Case Study for Proteins of Interest in Glioblastoma. Expression of proteins frequently altered in glioblastoma in normal (a) or tumor (b) brain tissue. c Subcellular localization of proteins associated with non-canonical PTEN function. Molecules of interest shown include Glial Fibrillary Acidic Protein (GFAP), Epidermal Growth Factor Receptor (EGFR), Platelet-derived Growth Factor Receptor Alpha (PDGFRA), Phosphatidylinositol-4,5-Bisphosphate 3-Kinase Catalytic Subunit Alpha (PIK3CA), Phosphatase and Tensin Homolog (PTEN), v-Raf Murine Sarcoma Viral Oncogene Homolog B (BRAF), Mouse Double Minute 2-Like p53 Binding Protein (MDM2), Mouse Double Minute 4 Homolog (MDM4), Cyclin Dependent Kinase 4 (CDK4), H3 Histone Family Member 3A (H3F3A), Death Domain Associated Protein (DAXX), and Promyelocytic Leukemia Protein (PML)

As a positive control, we first evaluated the expression of Glial Fibrillary Acidic Protein (GFAP), a marker for astrocytes/glial cells. In the normal dataset, GFAP expression was found only on glial cells, suggesting that a false positive is unlikely (Fig. 3a). In glioma datasets, GFAP was found to be expressed at mostly medium to high levels (Fig. 3b), which is also consistent with the literature.

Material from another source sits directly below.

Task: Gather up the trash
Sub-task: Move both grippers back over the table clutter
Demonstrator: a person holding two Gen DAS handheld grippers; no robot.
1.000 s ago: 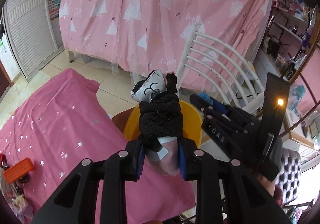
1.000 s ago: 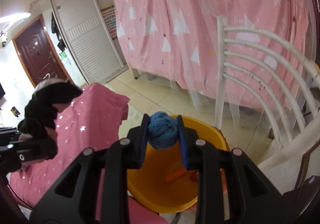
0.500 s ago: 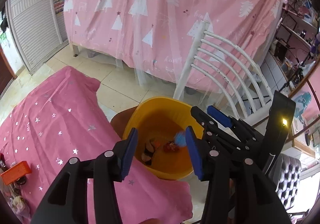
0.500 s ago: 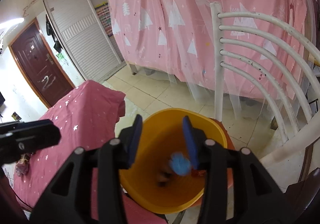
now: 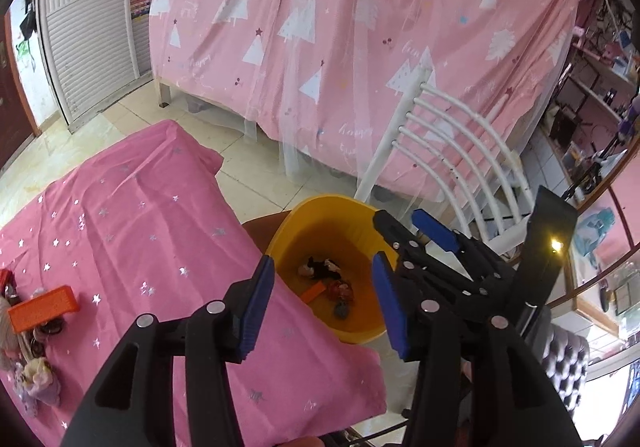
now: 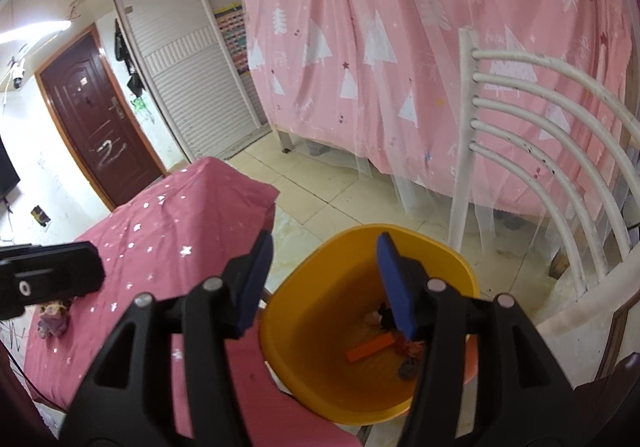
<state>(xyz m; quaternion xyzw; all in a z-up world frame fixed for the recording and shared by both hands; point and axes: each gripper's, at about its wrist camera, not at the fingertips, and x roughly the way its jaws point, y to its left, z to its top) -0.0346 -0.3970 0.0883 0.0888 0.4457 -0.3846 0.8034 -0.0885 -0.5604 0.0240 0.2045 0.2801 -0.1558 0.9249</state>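
Pink star-print tablecloth (image 5: 132,239) covers the table at left. Behind it, a pink tree-print drape (image 5: 360,39) with sheer netting hangs to the tiled floor (image 5: 256,175). White slatted chair (image 5: 452,155) stands in front of the drape, at right. White louvred doors (image 6: 188,87) left of the drape; beside them a dark brown door (image 6: 96,115). Cluttered shelves (image 5: 600,59) at far right, contents too small to tell. Dark tufted seat (image 5: 568,359) at lower right.

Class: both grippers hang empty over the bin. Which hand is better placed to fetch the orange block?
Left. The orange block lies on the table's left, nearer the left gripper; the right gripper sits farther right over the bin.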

According to the TCGA data for GBM patients, approximately 90% of patients have alterations in the PI3K/MAPK pathway: Epidermal Growth Factor Receptor (EGFR), Platelet-derived Growth Factor Receptor Alpha (PDGFRA), and PI3K genes are frequently amplified or mutated to gain function (approximately 57, 10 and 25%, respectively), while Phosphatase and Tensin Homolog (PTEN) is deleted or mutated in 41% of patients [11]. Data from HPAanalyze supports this pattern, although the proportions are not identical (Fig. 3a-b). Differences can be attributed to the distinctions between target molecules (DNA/mRNA in TCGA versus protein in HPA) and the number of specimens. One example of the difference can be observed with data regarding v-Raf Murine Sarcoma Viral Oncogene Homolog B (BRAF). BRAF is only amplified/mutated in 2% of TCGA patients, but it is expressed at medium to high levels in all glioma specimens in HPA (Fig. 3b).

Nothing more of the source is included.